§ Work request
The response should consist of every line below, restated exactly, with no pictures.

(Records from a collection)

== == ==

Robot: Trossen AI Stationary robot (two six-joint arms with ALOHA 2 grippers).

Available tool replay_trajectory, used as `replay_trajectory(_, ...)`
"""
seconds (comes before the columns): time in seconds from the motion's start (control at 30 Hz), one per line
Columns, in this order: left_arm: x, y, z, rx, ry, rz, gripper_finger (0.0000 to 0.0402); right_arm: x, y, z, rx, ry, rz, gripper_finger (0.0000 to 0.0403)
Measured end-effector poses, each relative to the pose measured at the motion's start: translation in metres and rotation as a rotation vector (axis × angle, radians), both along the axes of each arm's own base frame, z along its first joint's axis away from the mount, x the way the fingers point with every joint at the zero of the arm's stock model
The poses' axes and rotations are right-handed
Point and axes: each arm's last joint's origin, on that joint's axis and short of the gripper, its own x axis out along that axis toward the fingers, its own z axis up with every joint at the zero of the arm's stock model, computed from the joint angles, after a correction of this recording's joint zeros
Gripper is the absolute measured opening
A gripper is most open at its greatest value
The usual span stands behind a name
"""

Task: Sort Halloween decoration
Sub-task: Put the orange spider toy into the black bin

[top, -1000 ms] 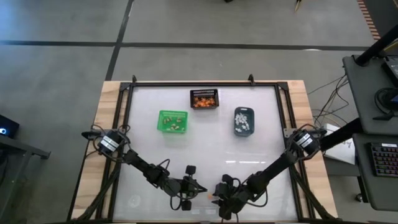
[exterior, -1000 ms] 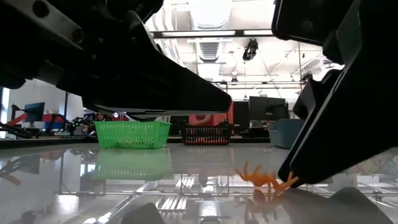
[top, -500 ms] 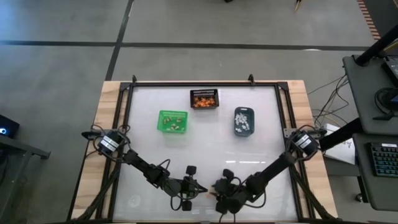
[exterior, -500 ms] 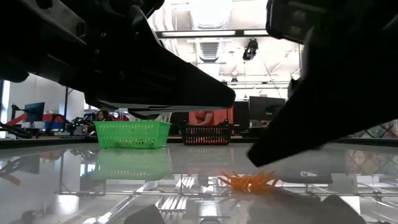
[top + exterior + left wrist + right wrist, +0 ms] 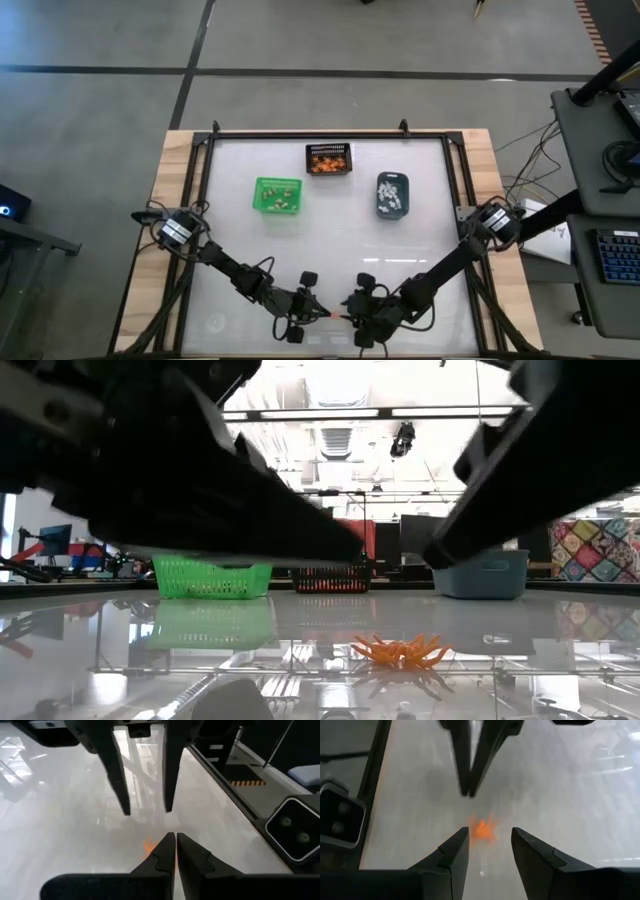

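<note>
One camera is looking straight down on the whole pale glass-topped bench; another is peering level across it. Both wrist cameras are facing each other closely, sharing the small orange spidery trinket.

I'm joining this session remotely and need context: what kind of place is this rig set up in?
Probably a robotics lab or workshop, not a home. The low view shows strip lights on an open ceiling and monitors on desks behind the table; the high view shows a bare concrete floor and a keyboard beside the rig.
</note>
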Motion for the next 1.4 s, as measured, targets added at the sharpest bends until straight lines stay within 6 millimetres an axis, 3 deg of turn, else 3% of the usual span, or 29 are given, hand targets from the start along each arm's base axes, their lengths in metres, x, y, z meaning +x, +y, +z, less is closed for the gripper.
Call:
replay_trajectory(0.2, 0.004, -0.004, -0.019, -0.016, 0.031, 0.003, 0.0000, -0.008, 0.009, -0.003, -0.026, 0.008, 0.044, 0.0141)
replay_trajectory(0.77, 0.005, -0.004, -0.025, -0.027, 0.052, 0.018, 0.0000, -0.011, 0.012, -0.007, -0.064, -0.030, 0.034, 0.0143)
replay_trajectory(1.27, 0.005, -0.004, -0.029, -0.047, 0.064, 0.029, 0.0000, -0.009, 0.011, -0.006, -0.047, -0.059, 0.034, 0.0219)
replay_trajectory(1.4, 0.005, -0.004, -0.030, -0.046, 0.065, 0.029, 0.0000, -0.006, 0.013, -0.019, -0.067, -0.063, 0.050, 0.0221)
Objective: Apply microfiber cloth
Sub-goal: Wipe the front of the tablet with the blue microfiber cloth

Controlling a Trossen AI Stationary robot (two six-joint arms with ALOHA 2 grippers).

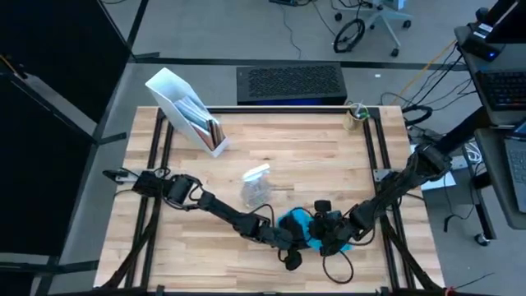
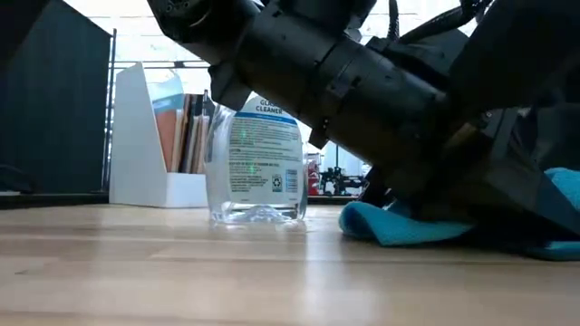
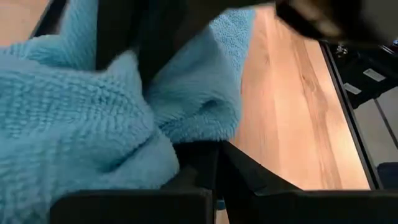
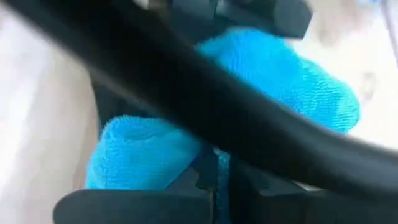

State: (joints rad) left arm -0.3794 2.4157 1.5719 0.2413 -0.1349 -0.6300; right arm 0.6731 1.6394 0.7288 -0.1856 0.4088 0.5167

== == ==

§ Expected answer
Robot: Trossen AI Stationary robot (two six-joint arms with ALOHA 2 grippers).

Available tool replay_trajectory, used as `replay_trajectory(_, ...)`
"""
seconds (comes before the columns): time in seconds from the motion's start (control at 30 Hz), one per line
Columns, in this order: left_arm: x, y, z, rx, ry, rz, gripper_finger (0.0000 to 0.0402); right_arm: x, y, z, rx, ry, rz, gripper_finger (0.0000 to 0.0403)
Measured end-effector poses, each relative to the pose measured at the motion's start: translation in metres and rotation as a rotation vector (axis × angle, radians), both along the axes of each arm's own base frame, z along its first joint's axis away from the mount, x the way the fingers point with every joint at the zero of the arm's stock model
The poses' axes and rotations are right-handed
Point and axes: each arm's last joint's origin, on that joint's axis and short of the gripper, its own x axis out along that axis toward the fingers, its own z axis up with every joint at the zero of the arm's stock model, computed from the joint angles, after a correction of this recording's joint zeros
Gripper is the absolute measured opening
A gripper is most open at its greatest value
The usual span stands behind a name
"""

Task: Sort Halloween decoration
Sub-task: Put the orange spider toy into the black bin

[top, -1000 ms] 
[exterior, -1000 ms] 
[top, -500 ms] 
[exterior, -500 ms] 
[top + exterior + left wrist + right wrist, +0 ms] 

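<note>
One camera is looking straight down on the whole pale glass-topped bench; another is peering level across it. Both wrist cameras are facing each other closely, sharing the small orange spidery trinket.

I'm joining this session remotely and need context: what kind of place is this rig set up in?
Probably a robotics lab or workshop, not a home. The low view shows strip lights on an open ceiling and monitors on desks behind the table; the high view shows a bare concrete floor and a keyboard beside the rig.
</note>
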Motion for the next 1.4 s, as measured, targets added at the sharpest bends until straight lines stay within 6 millimetres an axis, 3 deg of turn, else 3% of the usual span, or 29 are given, hand targets from the start along each arm's base axes, their lengths in metres, x, y, z meaning +x, +y, +z, less is closed for the gripper.
Call:
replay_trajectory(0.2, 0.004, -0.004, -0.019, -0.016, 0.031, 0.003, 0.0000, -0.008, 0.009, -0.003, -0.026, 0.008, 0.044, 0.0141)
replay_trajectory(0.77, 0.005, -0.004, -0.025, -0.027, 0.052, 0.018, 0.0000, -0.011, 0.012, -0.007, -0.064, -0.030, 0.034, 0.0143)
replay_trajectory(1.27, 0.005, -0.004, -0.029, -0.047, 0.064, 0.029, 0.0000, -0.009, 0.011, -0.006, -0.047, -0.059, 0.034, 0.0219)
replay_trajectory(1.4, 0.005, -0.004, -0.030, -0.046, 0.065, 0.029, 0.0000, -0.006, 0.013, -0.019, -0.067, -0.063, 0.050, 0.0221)
Objective: Apply microfiber cloth
Sub-goal: Wipe the front of the tablet with the blue microfiber cloth

Controlling a Trossen AI Stationary robot (two six-joint arms with ALOHA 2 grippers).


State: (joints rad) left arm -0.3794 2.4157 1.5719 0.2413 -0.1349 -0.6300; right arm 0.6731 1.6394 0.7288 -0.1856 0.4088 0.5167

No additional output will be generated.